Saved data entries
----------------------------------------

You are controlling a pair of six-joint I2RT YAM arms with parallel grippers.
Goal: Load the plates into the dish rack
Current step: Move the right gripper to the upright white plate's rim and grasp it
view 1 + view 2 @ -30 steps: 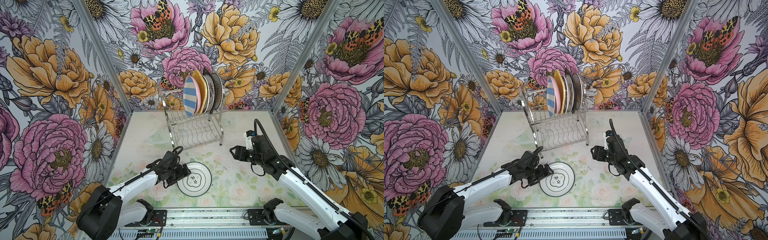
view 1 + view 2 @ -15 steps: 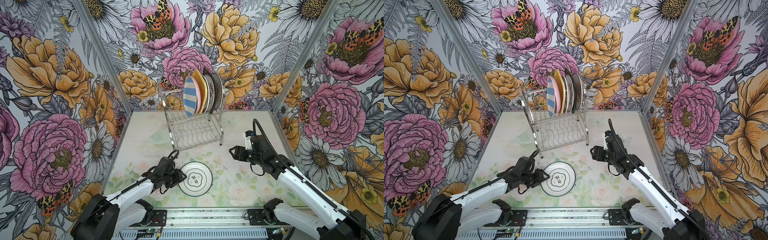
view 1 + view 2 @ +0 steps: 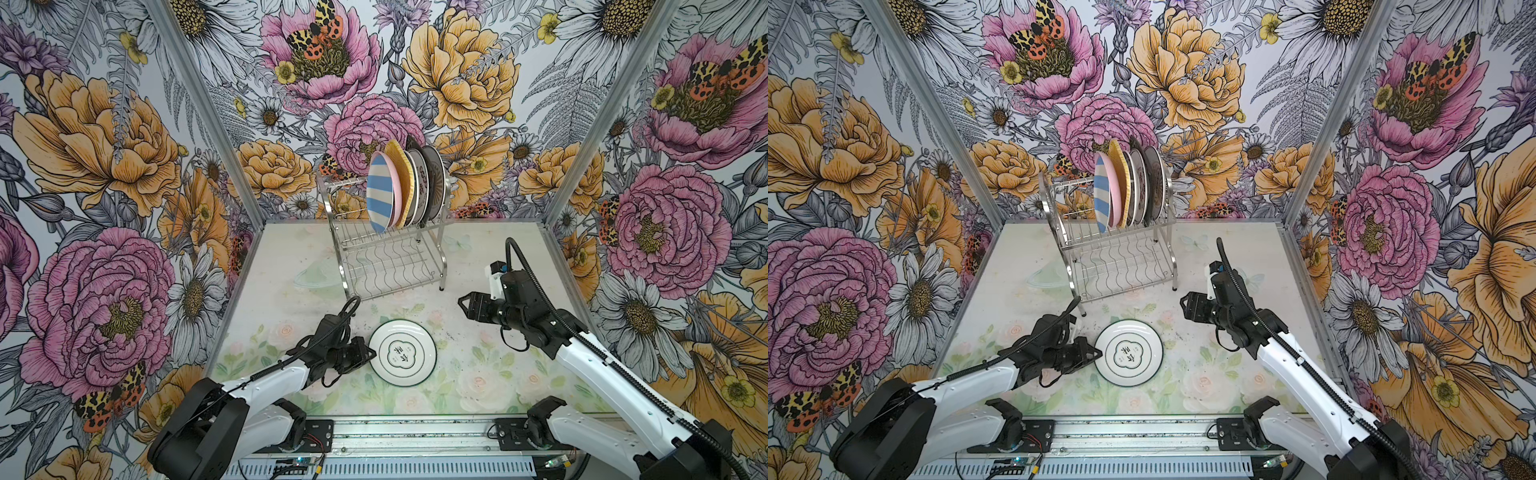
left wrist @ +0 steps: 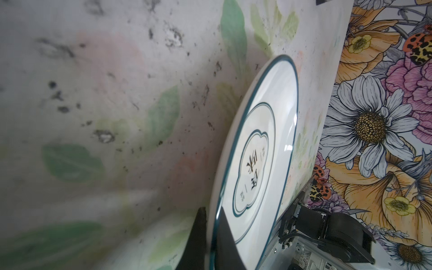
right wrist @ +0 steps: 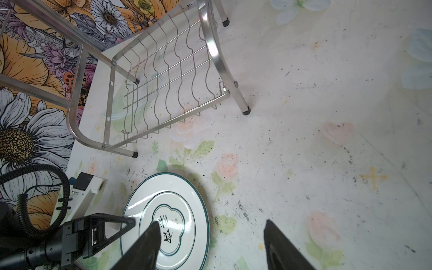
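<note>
1. The left gripper point(image 3: 371, 354) lies low over the near left part of the table point(image 3: 490, 249). Its jaws are clamped on the left rim of the white plate point(image 3: 403, 353), one jaw above the rim and one beneath it.
2. The white plate is face up in front of the dish rack point(image 3: 444, 266) and well apart from it. It has a green rim line and a lobed centre emblem. Whether the gripped rim is raised off the table cannot be told.
3. The right gripper point(image 3: 462, 305) hovers to the right of the white plate and slightly beyond it. Its jaws are apart and hold nothing.
4. The dish rack stands at the far centre of the table. On its upper tier the blue-white striped plate point(image 3: 380, 197), the pink plate point(image 3: 397, 199) and the yellow plate point(image 3: 405, 178) stand on edge. More plates stand close behind them.
</note>
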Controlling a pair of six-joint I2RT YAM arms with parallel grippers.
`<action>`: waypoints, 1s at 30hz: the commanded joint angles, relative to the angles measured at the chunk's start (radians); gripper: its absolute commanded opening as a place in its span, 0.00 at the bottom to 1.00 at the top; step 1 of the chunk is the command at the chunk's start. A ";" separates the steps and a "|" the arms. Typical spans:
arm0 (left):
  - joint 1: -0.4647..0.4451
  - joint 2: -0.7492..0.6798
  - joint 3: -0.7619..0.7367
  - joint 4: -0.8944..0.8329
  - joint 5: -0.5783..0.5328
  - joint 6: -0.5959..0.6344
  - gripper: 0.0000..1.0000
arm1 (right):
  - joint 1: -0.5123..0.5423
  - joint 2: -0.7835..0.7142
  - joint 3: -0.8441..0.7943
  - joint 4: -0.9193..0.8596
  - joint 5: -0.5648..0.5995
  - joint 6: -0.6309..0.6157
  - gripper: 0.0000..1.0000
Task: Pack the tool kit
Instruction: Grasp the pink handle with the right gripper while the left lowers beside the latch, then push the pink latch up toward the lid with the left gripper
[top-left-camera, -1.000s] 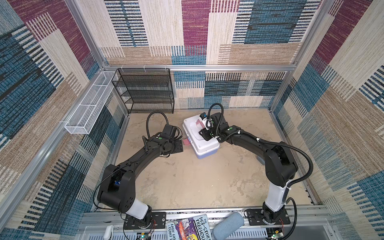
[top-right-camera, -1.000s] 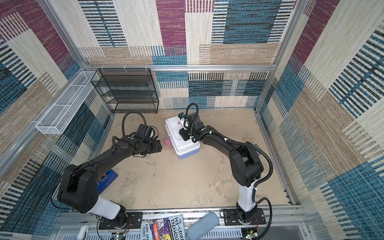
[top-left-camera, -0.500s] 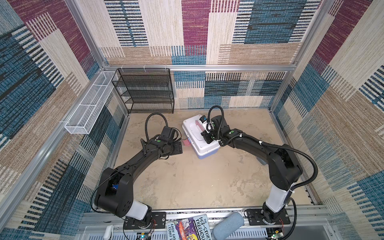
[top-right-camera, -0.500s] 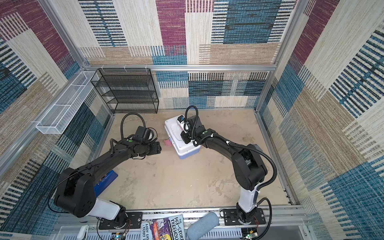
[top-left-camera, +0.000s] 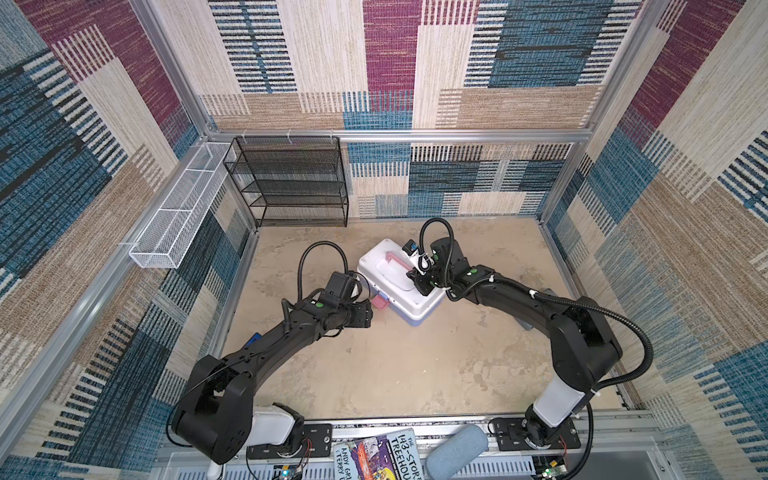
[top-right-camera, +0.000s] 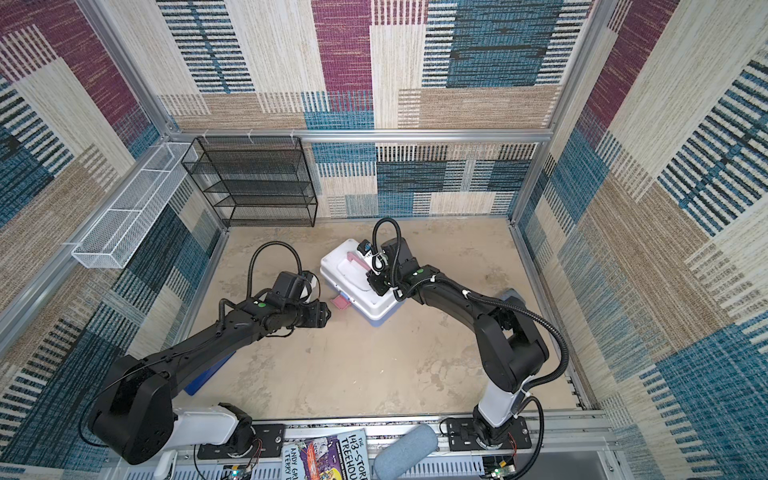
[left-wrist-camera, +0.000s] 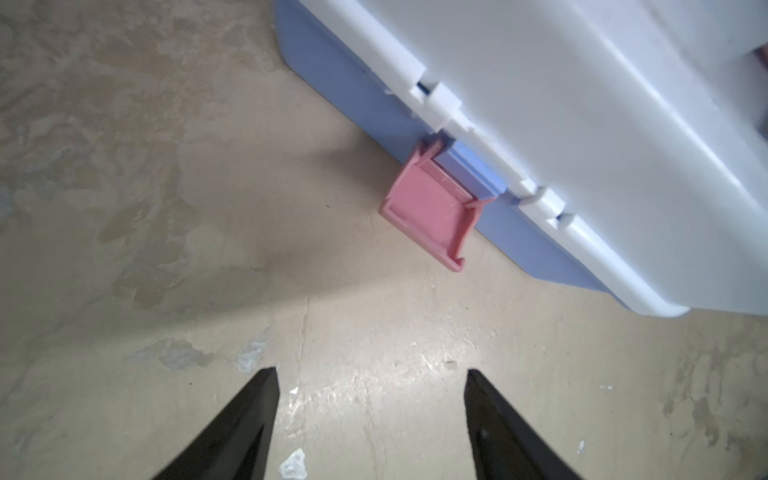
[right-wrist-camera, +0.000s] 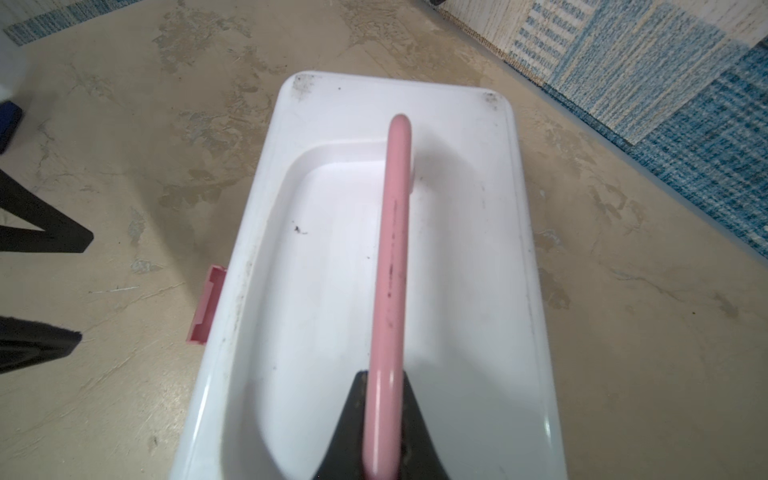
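Two high downward top views, two close wrist views, tool kit (top-left-camera: 388, 276) in all

A robot test cell in a lab. Boxed in on three sides by carpet-tile walls (top-left-camera: 390, 62) held in an aluminium frame (top-left-camera: 415, 135), over a stained tan floor (top-left-camera: 395, 374). Bolted to a metal rail (top-left-camera: 623, 428) along the open front: left arm (top-left-camera: 270, 353) and right arm (top-left-camera: 519, 303), both black, each with a looped cable (top-left-camera: 324, 257). Inside: black mesh shelf (top-left-camera: 291, 183) against the back wall, white wire basket (top-left-camera: 178, 208) fixed to the side frame, plastic box (top-left-camera: 395, 278) on the floor between the arms. Below the rail, a small wired board (top-left-camera: 286, 471) and a book (top-left-camera: 378, 455).
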 joint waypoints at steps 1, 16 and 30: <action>-0.021 -0.029 -0.043 0.049 -0.008 0.042 0.71 | 0.001 -0.016 -0.024 -0.061 -0.042 -0.044 0.09; -0.048 0.083 -0.113 0.176 0.006 -0.039 0.46 | 0.001 -0.028 -0.026 -0.050 -0.017 -0.033 0.12; -0.048 0.193 -0.095 0.323 -0.006 -0.105 0.45 | 0.001 -0.027 -0.030 -0.042 -0.011 -0.020 0.13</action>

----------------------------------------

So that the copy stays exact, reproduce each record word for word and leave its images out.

You are controlling a pair of six-joint I2RT YAM arms with parallel grippers.
Goal: Load the plates into the dish rack
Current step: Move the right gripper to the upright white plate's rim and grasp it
view 1 + view 2 @ -30 steps: 
view 1 + view 2 @ -15 steps: 
view 1 + view 2 @ +0 steps: 
left wrist @ +0 steps: 
right wrist @ +0 steps: 
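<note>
1. The left gripper point(image 3: 371, 354) lies low over the near left part of the table point(image 3: 490, 249). Its jaws are clamped on the left rim of the white plate point(image 3: 403, 353), one jaw above the rim and one beneath it.
2. The white plate is face up in front of the dish rack point(image 3: 444, 266) and well apart from it. It has a green rim line and a lobed centre emblem. Whether the gripped rim is raised off the table cannot be told.
3. The right gripper point(image 3: 462, 305) hovers to the right of the white plate and slightly beyond it. Its jaws are apart and hold nothing.
4. The dish rack stands at the far centre of the table. On its upper tier the blue-white striped plate point(image 3: 380, 197), the pink plate point(image 3: 397, 199) and the yellow plate point(image 3: 405, 178) stand on edge. More plates stand close behind them.
</note>
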Controlling a pair of six-joint I2RT YAM arms with parallel grippers.
`<action>`: waypoints, 1s at 30hz: the commanded joint angles, relative to the angles measured at the chunk's start (radians); gripper: its absolute commanded opening as a place in its span, 0.00 at the bottom to 1.00 at the top; step 1 of the chunk is the command at the chunk's start. A ";" separates the steps and a "|" the arms. Typical spans:
arm0 (left):
  - joint 1: -0.4647..0.4451
  - joint 2: -0.7492..0.6798
  - joint 3: -0.7619..0.7367
  - joint 4: -0.8944..0.8329
  - joint 5: -0.5783..0.5328
  - joint 6: -0.5959..0.6344
  - gripper: 0.0000..1.0000
arm1 (right):
  - joint 1: -0.5123..0.5423
  - joint 2: -0.7835..0.7142
  - joint 3: -0.8441..0.7943
  - joint 4: -0.9193..0.8596
  - joint 5: -0.5648..0.5995
  - joint 6: -0.6309..0.6157
  - gripper: 0.0000..1.0000
Task: Pack the tool kit
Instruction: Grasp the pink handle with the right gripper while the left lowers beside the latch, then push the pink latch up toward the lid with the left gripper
[top-left-camera, -1.000s] 
[top-right-camera, -1.000s] 
[top-left-camera, -0.500s] 
[top-right-camera, -0.500s] 
[top-left-camera, +0.000s] 
[top-right-camera, +0.000s] 
[left-wrist-camera, +0.000s] 
[right-wrist-camera, +0.000s] 
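Two high downward top views, two close wrist views, tool kit (top-left-camera: 388, 276) in all

A robot test cell in a lab. Boxed in on three sides by carpet-tile walls (top-left-camera: 390, 62) held in an aluminium frame (top-left-camera: 415, 135), over a stained tan floor (top-left-camera: 395, 374). Bolted to a metal rail (top-left-camera: 623, 428) along the open front: left arm (top-left-camera: 270, 353) and right arm (top-left-camera: 519, 303), both black, each with a looped cable (top-left-camera: 324, 257). Inside: black mesh shelf (top-left-camera: 291, 183) against the back wall, white wire basket (top-left-camera: 178, 208) fixed to the side frame, plastic box (top-left-camera: 395, 278) on the floor between the arms. Below the rail, a small wired board (top-left-camera: 286, 471) and a book (top-left-camera: 378, 455).
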 joint waypoints at steps 1, 16 and 30: <action>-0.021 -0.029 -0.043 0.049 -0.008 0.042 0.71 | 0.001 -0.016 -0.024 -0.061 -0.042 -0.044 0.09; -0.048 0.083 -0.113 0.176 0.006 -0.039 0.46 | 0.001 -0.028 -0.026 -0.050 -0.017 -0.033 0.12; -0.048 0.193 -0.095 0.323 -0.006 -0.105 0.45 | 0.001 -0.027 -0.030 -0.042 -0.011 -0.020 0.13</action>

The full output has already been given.